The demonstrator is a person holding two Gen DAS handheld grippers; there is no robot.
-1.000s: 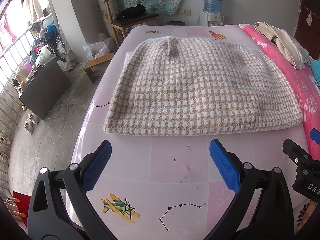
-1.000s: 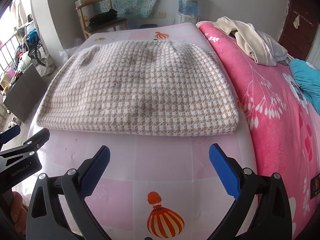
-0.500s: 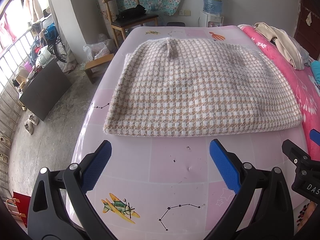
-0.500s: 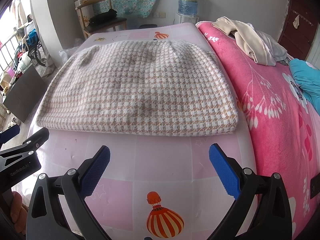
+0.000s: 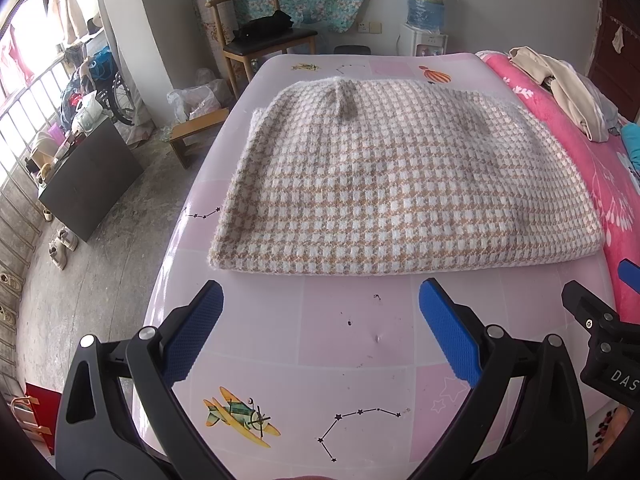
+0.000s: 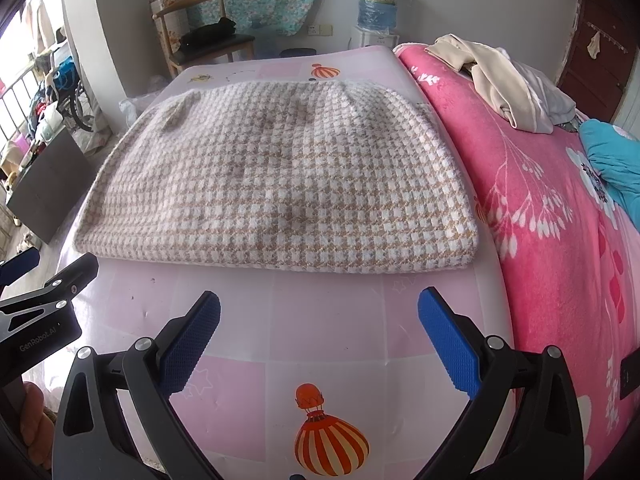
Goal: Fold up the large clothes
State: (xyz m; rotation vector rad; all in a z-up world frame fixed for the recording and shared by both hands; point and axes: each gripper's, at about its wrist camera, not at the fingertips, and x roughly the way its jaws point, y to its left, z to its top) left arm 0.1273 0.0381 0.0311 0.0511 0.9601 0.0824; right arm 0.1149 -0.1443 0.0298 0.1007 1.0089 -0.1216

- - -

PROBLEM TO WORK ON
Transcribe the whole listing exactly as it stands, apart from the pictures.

EXERCISE ANSWER
The demonstrator is a person holding two Gen DAS handheld grippers; there is no robot.
-1.000s: 
-1.000s: 
-0.500s: 
-0.500s: 
+0.000s: 
+0.000s: 
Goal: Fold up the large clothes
State: (xyz m; rotation vector rad; all in a z-up world frame fixed for the recording and shared by both hands; point and axes: each gripper's, at about its wrist camera, not at the fingertips, and x roughly the way its jaws point, y to its left, z to its top) left arm 0.1273 0.0381 0.0311 0.0511 0.9601 0.0824; right arm 0.1149 -0.1443 0.0298 0.1007 1.0089 -0.1216

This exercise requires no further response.